There are two different things you could be trying to do here:
- Treat the data files as part of your package, like the Python modules, and access them at runtime as if your package were a normal directory tree even if it isn't.
- Get the data files installed somewhere else at
pip install
time, to a location you can access normally.
Both are explained in the section on data files in the PyPA/setuptools
docs. I think you want the first one here, which is covered in the subsection on Accessing Data Files at Runtime:
Typically, existing programs manipulate a package’s __file__
attribute in order to find the location of data files. However, this manipulation isn’t compatible with PEP 302-based import hooks, including importing from zip files and Python Eggs.

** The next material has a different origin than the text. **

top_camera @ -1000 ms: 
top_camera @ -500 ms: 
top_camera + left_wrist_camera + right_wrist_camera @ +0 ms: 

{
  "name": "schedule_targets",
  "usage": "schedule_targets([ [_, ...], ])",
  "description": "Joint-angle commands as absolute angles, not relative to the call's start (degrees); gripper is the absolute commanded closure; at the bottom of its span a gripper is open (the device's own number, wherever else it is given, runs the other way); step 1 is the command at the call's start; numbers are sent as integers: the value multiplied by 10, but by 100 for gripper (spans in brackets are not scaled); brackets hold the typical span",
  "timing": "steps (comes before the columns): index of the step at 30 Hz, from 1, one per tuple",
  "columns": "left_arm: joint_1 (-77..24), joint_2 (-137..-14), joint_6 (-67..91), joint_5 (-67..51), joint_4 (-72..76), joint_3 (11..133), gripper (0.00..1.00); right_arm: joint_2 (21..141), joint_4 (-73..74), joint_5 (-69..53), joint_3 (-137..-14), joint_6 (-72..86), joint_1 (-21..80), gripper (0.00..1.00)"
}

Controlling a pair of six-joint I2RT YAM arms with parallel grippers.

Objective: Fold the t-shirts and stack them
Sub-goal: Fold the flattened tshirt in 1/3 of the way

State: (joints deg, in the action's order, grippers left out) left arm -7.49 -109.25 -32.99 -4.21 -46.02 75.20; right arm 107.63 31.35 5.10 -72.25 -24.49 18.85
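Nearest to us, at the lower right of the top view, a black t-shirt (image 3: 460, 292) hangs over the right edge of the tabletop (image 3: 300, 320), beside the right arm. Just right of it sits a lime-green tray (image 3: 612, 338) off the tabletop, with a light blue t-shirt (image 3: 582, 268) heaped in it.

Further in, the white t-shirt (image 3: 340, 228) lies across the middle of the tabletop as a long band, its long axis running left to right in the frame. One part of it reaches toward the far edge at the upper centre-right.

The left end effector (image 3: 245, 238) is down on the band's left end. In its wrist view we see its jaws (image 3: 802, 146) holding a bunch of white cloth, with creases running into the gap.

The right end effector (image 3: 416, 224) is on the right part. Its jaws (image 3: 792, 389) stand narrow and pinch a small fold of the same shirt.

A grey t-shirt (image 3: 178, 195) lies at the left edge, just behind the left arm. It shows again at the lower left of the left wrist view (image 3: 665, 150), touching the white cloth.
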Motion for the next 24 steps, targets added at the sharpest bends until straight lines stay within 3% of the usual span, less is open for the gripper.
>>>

It is strongly recommended that, if you are using data files, you should use the ResourceManager API of pkg_resources
to access them. The pkg_resources
module is distributed as part of setuptools
, so if you’re using setuptools
to distribute your package, there is no reason not to use its resource management API. See also Accessing Package Resources for a quick example of converting code that uses __file__
to use pkg_resources
instead.
Follow that link, and you find what look like some crufty old PEAK docs, but that's only because they really are crufty old PEAK docs. There is a version buried inside the setuptools
docs that you may find easier to read and navigate once you manage to find it.
As it says, you could try
using get_data
(which will work inside an egg/zip) and then fall back to accessing a file (which will work when running from source), but you're better off using the wrappers in pkg_resources
. Basically, if your code was doing this:
path = os.path.join(__file__, 'Wordproject/WordProject/Repository/DataBank/', datathingy)
with open(path) as f:
for line in f:
do_stuff(line)
… you'll change it to this:
path = 'Wordproject/WordProject/Repository/DataBank/' + datathingy
f = pkg_resources.resource_stream(__name__, path)
for line in f:
do_stuff(line.decode())
Notice that resource_stream
files are always opened in binary mode. So if you want to read them as text, you need to wrap a TextIOWrapper
around them, or decode each line.